→ **INSTRUCTIONS FOR THE TASK**:
From top to bottom, print the listing word for word and skip any pictures it contains.

→ **DATA SECTION**:
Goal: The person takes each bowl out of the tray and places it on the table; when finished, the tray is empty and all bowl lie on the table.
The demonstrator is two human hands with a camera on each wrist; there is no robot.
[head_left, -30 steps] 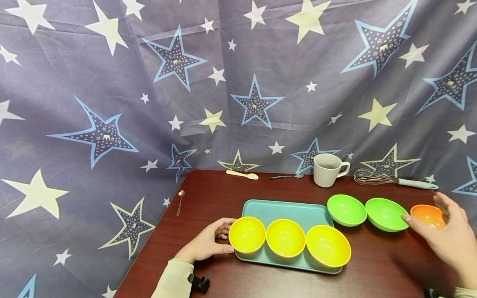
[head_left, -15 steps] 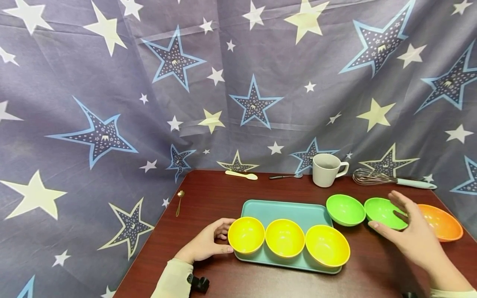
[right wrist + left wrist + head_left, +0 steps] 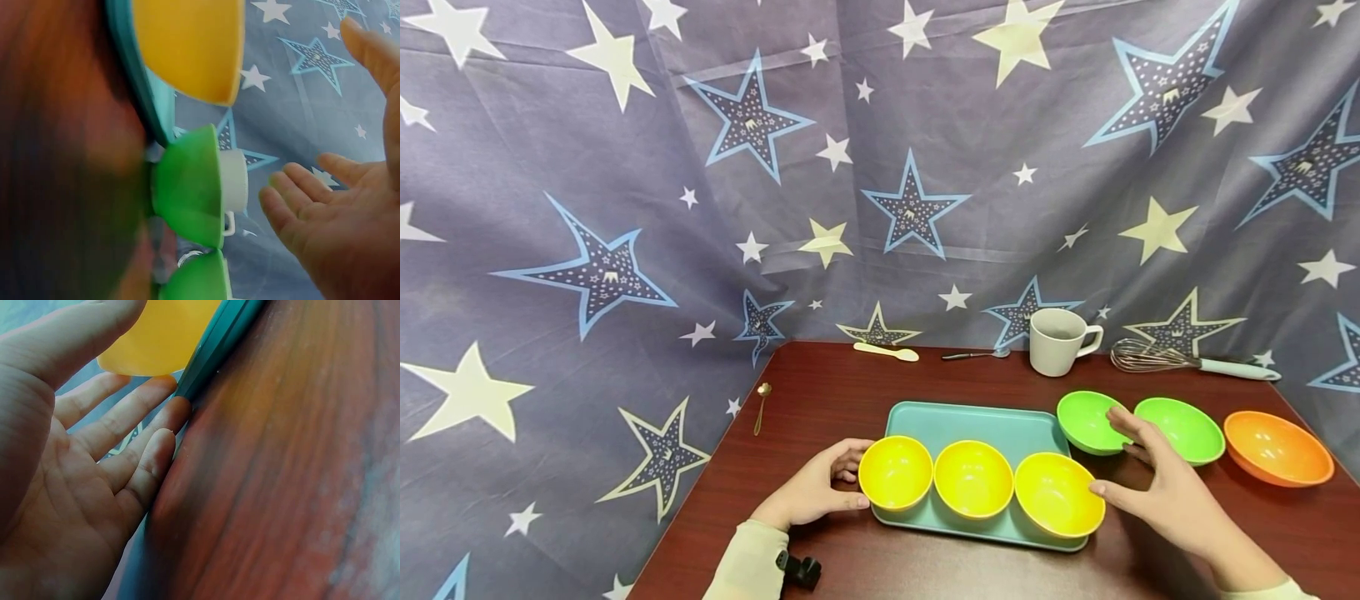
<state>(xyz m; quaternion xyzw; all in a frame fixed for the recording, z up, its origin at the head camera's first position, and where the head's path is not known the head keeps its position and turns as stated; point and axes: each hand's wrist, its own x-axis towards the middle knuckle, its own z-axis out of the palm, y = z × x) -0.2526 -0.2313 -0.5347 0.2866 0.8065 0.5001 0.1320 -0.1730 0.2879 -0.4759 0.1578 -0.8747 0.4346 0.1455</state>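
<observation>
Three yellow bowls stand in a row on the teal tray [image 3: 977, 417]: a left bowl [image 3: 897, 473], a middle bowl [image 3: 974, 480] and a right bowl [image 3: 1060, 496]. My left hand [image 3: 820, 483] lies beside the left bowl, thumb and fingers spread around its outer side. The left wrist view has its fingertips at the tray's edge, near the bowl's wall. My right hand [image 3: 1165, 492] hovers to the right of the right bowl with fingers apart, its thumb overlapping that bowl's rim. In the right wrist view, nothing is between its fingers.
Right of the tray are a green bowl [image 3: 1088, 421], a second green bowl [image 3: 1183, 429] and an orange bowl [image 3: 1277, 450]. Behind them stand a mug [image 3: 1054, 346] and a whisk [image 3: 1195, 363]. A cream spoon [image 3: 887, 352], a dark-handled spoon [image 3: 973, 356] and a gold spoon [image 3: 762, 410] lie farther left.
My right hand has moved left, from in front of the orange bowl, past the green bowls, to the right yellow bowl. The left hand and the bowls have stayed put.
</observation>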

→ **ANSWER SECTION**:
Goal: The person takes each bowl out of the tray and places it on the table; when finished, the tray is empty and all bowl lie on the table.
The demonstrator is two human hands with a camera on each wrist; there is no robot.
[head_left, -30 steps] 
[head_left, -15 steps] 
[right wrist + left wrist + head_left, +0 steps] 
<state>(xyz m; quaternion xyzw; all in a frame fixed for the recording, z up, its origin at the head camera's first position, and where the head's path is not known the head keeps its position and turns as stated; point and axes: each hand's wrist, its own x-axis towards the middle knuckle, its own z-axis out of the palm, y = z × x) -0.2526 -0.2313 -0.5347 0.2866 0.8065 0.5001 0.1320 -0.1730 0.2879 -0.4759 0.1578 -0.8747 0.4346 0.1455</state>
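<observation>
Three yellow bowls stand in a row on the teal tray [image 3: 977, 417]: a left bowl [image 3: 897, 473], a middle bowl [image 3: 974, 480] and a right bowl [image 3: 1060, 496]. My left hand [image 3: 820, 483] lies beside the left bowl, thumb and fingers spread around its outer side. The left wrist view has its fingertips at the tray's edge, near the bowl's wall. My right hand [image 3: 1165, 492] hovers to the right of the right bowl with fingers apart, its thumb overlapping that bowl's rim. In the right wrist view, nothing is between its fingers.
Right of the tray are a green bowl [image 3: 1088, 421], a second green bowl [image 3: 1183, 429] and an orange bowl [image 3: 1277, 450]. Behind them stand a mug [image 3: 1054, 346] and a whisk [image 3: 1195, 363]. A cream spoon [image 3: 887, 352], a dark-handled spoon [image 3: 973, 356] and a gold spoon [image 3: 762, 410] lie farther left.
My right hand has moved left, from in front of the orange bowl, past the green bowls, to the right yellow bowl. The left hand and the bowls have stayed put.
</observation>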

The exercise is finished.